Site inspection and physical verification
For material contracts, we carry out site inspection visits to verify the stage of completion. Seeing the works first-hand gives us context that spreadsheets alone can’t provide. If management says a construction project is 80% complete but the site tells a different story, that matters for the accounts.
Being on site also helps us understand practical issues that could affect financial reporting. Delays, disputes, defects, and weather-related setbacks all have cost implications that should be reflected in the contract accounting. We don’t just tick boxes during a visit – we talk to site managers, look at progress against programme, and form our own view of where the project actually stands.
Joint ventures and consortium arrangements
Larger construction projects are often delivered through joint ventures or consortium arrangements, usually structured as separate SPVs (special purpose vehicles).

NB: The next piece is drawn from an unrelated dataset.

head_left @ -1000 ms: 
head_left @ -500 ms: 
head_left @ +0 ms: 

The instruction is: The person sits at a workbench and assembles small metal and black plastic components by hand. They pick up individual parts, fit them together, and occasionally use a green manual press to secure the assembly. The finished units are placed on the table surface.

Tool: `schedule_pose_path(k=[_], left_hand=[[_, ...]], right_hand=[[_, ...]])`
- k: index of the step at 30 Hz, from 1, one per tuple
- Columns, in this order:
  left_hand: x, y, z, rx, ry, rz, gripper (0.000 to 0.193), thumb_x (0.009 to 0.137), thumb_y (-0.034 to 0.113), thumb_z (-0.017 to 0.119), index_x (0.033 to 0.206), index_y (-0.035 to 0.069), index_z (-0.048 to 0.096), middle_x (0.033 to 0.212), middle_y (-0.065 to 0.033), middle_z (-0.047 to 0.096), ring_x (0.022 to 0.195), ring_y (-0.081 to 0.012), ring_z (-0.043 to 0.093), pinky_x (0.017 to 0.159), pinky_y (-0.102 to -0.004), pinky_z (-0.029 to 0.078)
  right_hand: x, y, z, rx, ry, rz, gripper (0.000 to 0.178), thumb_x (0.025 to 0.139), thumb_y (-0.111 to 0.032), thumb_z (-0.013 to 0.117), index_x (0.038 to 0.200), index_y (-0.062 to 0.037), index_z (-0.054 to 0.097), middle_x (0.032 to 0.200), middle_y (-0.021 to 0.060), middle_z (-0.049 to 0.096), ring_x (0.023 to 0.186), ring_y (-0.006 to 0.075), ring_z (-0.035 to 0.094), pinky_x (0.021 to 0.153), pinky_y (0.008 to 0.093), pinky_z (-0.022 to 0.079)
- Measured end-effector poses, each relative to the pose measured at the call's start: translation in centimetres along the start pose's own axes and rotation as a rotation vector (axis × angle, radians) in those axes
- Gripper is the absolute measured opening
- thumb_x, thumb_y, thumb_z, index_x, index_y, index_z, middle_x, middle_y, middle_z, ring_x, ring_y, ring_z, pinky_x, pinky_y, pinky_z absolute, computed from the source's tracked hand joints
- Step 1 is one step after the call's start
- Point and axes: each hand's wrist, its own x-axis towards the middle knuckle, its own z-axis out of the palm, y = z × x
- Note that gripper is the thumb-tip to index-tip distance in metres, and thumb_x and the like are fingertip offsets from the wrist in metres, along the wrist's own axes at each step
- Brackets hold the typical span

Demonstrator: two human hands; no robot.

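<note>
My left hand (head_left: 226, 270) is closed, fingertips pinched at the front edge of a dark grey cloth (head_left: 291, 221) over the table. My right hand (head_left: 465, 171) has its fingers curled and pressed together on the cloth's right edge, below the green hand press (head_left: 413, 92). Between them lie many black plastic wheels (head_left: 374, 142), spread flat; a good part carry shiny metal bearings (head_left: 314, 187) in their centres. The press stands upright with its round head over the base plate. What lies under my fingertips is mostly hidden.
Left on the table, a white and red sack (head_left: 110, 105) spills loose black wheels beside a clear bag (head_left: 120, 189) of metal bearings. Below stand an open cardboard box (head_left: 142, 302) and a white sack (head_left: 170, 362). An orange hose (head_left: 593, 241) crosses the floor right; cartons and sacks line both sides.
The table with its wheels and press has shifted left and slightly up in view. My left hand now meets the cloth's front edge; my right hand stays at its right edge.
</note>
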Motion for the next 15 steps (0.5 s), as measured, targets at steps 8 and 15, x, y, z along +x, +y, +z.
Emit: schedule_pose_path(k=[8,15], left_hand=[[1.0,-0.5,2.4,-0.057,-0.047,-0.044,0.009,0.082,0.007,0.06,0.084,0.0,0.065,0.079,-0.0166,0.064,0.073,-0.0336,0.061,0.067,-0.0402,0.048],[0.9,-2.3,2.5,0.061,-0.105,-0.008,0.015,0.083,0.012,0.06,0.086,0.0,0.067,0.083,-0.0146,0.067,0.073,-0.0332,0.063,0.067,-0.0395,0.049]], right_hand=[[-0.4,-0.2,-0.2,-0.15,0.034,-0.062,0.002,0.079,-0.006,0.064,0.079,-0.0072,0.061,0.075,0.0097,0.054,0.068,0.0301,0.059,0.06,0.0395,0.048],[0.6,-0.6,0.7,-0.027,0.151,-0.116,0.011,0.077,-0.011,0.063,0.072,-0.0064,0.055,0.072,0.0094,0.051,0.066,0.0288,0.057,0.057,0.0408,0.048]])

The accounting treatment depends on the legal structure and the degree of control each party has. Under FRS 102, jointly controlled entities are accounted for using the equity method or, in some cases, proportionate consolidation.
The audit challenge is that JV accounts may follow different accounting policies, have different year ends, or not be audited themselves. We need to satisfy ourselves that the construction company’s share of JV assets, liabilities, and results is properly reflected in its own financial statements. Where parent company guarantees or performance bonds have been provided to the JV, these create contingent liabilities that need disclosure.
Going concern in construction
Construction is a high-risk sector for going concern. Margins are thin – typically 2-5% net – and a single problem contract can wipe out a year’s profit. Cash flow is lumpy, tied to certification cycles and retention release dates. And the industry has a higher insolvency rate than almost any other UK sector.
We assess going concern by looking at the company’s forward order book, cash flow forecasts, banking facility headroom, and exposure to individual contracts or clients. Where we see risk – a contractor dependent on two or three large projects, or one facing a significant dispute – we raise it early so the directors can take action before it becomes a crisis. The Carillion and ISG failures both showed what happens when going concern issues aren’t addressed honestly.
Our approach
We’re ICAEW-regulated and on the Register of Statutory Auditors. We plan the audit around your project cycle and certification dates, not just your year end. We understand the stakeholder expectations – from bonding companies and commercial lenders to public sector clients requiring audited accounts as a pre-qualification condition.
Beyond the statutory audit, we provide advisory support on accounting policy choices, disclosure requirements for construction contracts under FRS 102, and the financial reporting implications of new contract structures or JV arrangements.